-- REQUIREMENT --
A verbatim copy of the full data, with no pictures, is the expected answer.

::::::::::

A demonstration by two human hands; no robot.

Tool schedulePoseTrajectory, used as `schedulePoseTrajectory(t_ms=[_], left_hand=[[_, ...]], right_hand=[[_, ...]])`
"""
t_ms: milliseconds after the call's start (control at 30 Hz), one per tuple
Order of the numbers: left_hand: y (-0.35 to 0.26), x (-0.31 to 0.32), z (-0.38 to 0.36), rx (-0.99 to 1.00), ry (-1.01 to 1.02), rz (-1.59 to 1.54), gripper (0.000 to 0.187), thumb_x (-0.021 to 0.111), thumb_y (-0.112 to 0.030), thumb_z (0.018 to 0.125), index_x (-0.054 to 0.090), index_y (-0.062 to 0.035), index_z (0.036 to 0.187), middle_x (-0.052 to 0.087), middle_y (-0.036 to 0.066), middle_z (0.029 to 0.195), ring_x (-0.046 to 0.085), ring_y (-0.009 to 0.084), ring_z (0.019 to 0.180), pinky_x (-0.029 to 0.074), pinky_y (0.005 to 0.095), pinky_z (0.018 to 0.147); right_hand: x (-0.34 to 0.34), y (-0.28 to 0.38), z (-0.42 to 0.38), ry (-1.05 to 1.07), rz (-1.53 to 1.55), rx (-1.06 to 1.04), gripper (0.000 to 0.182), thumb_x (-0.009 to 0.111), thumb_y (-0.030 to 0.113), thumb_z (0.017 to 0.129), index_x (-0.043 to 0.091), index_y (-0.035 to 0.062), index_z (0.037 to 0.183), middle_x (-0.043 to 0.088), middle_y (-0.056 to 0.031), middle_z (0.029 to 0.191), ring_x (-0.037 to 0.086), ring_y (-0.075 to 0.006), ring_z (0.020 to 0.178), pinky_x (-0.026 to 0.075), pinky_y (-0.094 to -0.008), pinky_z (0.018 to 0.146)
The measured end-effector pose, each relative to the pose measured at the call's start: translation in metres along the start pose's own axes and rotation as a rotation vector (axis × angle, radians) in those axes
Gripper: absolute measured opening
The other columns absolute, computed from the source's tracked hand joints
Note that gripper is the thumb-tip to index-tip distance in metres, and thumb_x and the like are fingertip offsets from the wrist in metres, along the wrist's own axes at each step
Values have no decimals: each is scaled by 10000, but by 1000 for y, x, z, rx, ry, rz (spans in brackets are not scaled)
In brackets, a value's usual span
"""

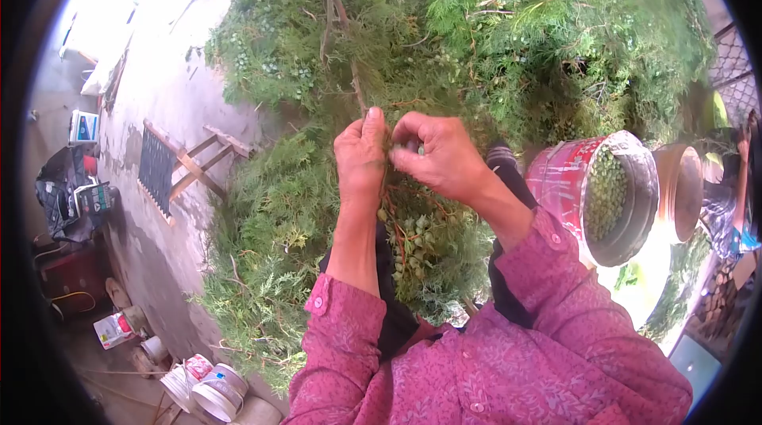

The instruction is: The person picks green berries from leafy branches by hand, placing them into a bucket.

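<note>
A leafy evergreen branch with a brown woody stem (357, 80) rises from my left hand (361, 157), whose fingers are wrapped round it with the thumb on top. Close beside it on the right, my right hand (441, 153) is closed, thumb and fingers curled together; what lies between them is too small to name. Below my hands, between my legs, hang clusters of green cones (413, 254) on more foliage. Large heaps of green branches (548, 36) surround both hands. To the right, a red bucket (563, 179) lies tilted, with many green cones (605, 195) inside.
A small folding stool (186, 163) stands on the concrete floor at the left. Another container (679, 191) is next to the red bucket. White buckets (216, 393) sit at the lower left, and a black bag (67, 191) is at the far left.
</note>
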State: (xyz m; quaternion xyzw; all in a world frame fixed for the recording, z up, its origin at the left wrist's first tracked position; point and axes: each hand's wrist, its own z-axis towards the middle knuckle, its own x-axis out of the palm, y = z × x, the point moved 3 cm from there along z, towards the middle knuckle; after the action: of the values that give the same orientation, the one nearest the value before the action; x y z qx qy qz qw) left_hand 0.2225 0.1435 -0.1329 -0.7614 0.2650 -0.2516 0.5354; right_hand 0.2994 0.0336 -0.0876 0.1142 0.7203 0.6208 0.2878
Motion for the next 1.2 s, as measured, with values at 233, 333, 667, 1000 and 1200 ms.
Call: schedulePoseTrajectory(t_ms=[233,333,667,1000,1200], left_hand=[[-16,12,-9,-136,96,-237,253,620,-276,848,596,-33,780,544,-27,654,458,34,543,368,195,479],[-11,3,-6,-113,90,-185,248,616,-275,850,590,-50,747,522,-40,616,434,32,503,351,195,455],[-2,-26,6,-109,-285,-201,333,552,-359,874,588,-48,761,520,21,629,436,100,505,373,248,465],[4,-41,18,-101,-499,-545,229,589,-269,860,533,-48,883,558,38,793,540,147,678,465,309,598],[-4,-32,11,-25,-445,-698,153,601,-149,849,519,-42,922,570,46,791,549,154,674,460,302,565]], right_hand=[[-13,-13,5,4,202,57,180,608,179,814,573,12,758,545,-42,568,519,-135,517,418,-278,471],[-33,-23,9,238,1261,266,154,568,163,847,582,9,852,580,-29,656,527,-126,549,412,-210,440],[-15,4,-1,312,1025,148,127,608,91,801,543,53,903,582,-12,754,541,-79,632,395,-200,429],[39,23,-25,-4,-469,-353,355,750,145,602,498,74,841,523,-105,729,554,-315,656,440,-389,545],[41,2,-7,-168,-584,-193,372,746,155,603,484,79,855,525,-101,742,558,-307,655,441,-392,541]])
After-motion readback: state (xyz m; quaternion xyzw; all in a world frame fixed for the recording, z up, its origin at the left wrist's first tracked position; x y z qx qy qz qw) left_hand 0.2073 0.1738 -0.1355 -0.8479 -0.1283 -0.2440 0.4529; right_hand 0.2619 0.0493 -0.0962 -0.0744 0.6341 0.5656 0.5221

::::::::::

-- TASK RESULT --
A demonstration by two human hands; no robot.

Tool schedulePoseTrajectory, used as `schedulePoseTrajectory(t_ms=[_], left_hand=[[_, ...]], right_hand=[[_, ...]])`
"""
t_ms: milliseconds after the call's start (control at 30 Hz), one per tuple
Order of the numbers: left_hand: y (-0.35 to 0.26), x (-0.31 to 0.32), z (-0.38 to 0.36), rx (-0.99 to 1.00), ry (-1.01 to 1.02), rz (-1.59 to 1.54), gripper (0.000 to 0.187), thumb_x (-0.021 to 0.111), thumb_y (-0.112 to 0.030), thumb_z (0.018 to 0.125), index_x (-0.054 to 0.090), index_y (-0.062 to 0.035), index_z (0.036 to 0.187), middle_x (-0.052 to 0.087), middle_y (-0.036 to 0.066), middle_z (0.029 to 0.195), ring_x (-0.046 to 0.085), ring_y (-0.009 to 0.084), ring_z (0.019 to 0.180), pinky_x (-0.029 to 0.074), pinky_y (0.005 to 0.095), pinky_z (0.018 to 0.147); right_hand: x (-0.34 to 0.34), y (-0.28 to 0.38), z (-0.42 to 0.38), ry (-1.05 to 1.07), rz (-1.53 to 1.55), rx (-1.06 to 1.04), gripper (0.000 to 0.182), thumb_x (-0.009 to 0.111), thumb_y (-0.030 to 0.113), thumb_z (0.017 to 0.129), index_x (-0.043 to 0.091), index_y (-0.035 to 0.062), index_z (0.037 to 0.183), middle_x (-0.043 to 0.088), middle_y (-0.056 to 0.031), middle_z (0.029 to 0.191), ring_x (-0.037 to 0.086), ring_y (-0.075 to 0.006), ring_z (0.020 to 0.178), pinky_x (-0.026 to 0.075), pinky_y (-0.094 to -0.008), pinky_z (0.018 to 0.146)
The measured end-effector pose, each relative to the pose measured at the call's start: translation in metres along the start pose's own axes and rotation as a rotation vector (axis × angle, radians) in those axes
Gripper: absolute measured opening
The other columns absolute, computed from the source's tracked hand joints
Note that gripper is the thumb-tip to index-tip distance in metres, and thumb_x and the like are fingertip offsets from the wrist in metres, along the wrist's own axes at each step
Values have no decimals: each is scaled by 10000, but by 1000 for y, x, z, rx, ry, rz (spans in brackets are not scaled)
In brackets, a value's usual span
"""


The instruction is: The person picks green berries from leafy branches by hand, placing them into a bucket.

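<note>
A leafy evergreen branch with a brown woody stem (357, 80) rises from my left hand (361, 157), whose fingers are wrapped round it with the thumb on top. Close beside it on the right, my right hand (441, 153) is closed, thumb and fingers curled together; what lies between them is too small to name. Below my hands, between my legs, hang clusters of green cones (413, 254) on more foliage. Large heaps of green branches (548, 36) surround both hands. To the right, a red bucket (563, 179) lies tilted, with many green cones (605, 195) inside.
A small folding stool (186, 163) stands on the concrete floor at the left. Another container (679, 191) is next to the red bucket. White buckets (216, 393) sit at the lower left, and a black bag (67, 191) is at the far left.
</note>
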State: (xyz m; quaternion xyzw; all in a world frame fixed for the recording, z up, its origin at the left wrist's first tracked position; point and axes: each hand's wrist, its own z-axis towards the middle knuckle, its own x-axis out of the palm, y = z × x, the point moved 3 cm from there along z, towards the middle knuckle; after the action: of the values that give the same orientation, the one nearest the value before the action; x y z qx qy qz qw) left_hand 0.2225 0.1435 -0.1329 -0.7614 0.2650 -0.2516 0.5354; right_hand 0.2994 0.0336 -0.0876 0.1142 0.7203 0.6208 0.2878
Motion for the next 1.2 s, as measured, with values at 233, 333, 667, 1000 and 1200 ms.
Call: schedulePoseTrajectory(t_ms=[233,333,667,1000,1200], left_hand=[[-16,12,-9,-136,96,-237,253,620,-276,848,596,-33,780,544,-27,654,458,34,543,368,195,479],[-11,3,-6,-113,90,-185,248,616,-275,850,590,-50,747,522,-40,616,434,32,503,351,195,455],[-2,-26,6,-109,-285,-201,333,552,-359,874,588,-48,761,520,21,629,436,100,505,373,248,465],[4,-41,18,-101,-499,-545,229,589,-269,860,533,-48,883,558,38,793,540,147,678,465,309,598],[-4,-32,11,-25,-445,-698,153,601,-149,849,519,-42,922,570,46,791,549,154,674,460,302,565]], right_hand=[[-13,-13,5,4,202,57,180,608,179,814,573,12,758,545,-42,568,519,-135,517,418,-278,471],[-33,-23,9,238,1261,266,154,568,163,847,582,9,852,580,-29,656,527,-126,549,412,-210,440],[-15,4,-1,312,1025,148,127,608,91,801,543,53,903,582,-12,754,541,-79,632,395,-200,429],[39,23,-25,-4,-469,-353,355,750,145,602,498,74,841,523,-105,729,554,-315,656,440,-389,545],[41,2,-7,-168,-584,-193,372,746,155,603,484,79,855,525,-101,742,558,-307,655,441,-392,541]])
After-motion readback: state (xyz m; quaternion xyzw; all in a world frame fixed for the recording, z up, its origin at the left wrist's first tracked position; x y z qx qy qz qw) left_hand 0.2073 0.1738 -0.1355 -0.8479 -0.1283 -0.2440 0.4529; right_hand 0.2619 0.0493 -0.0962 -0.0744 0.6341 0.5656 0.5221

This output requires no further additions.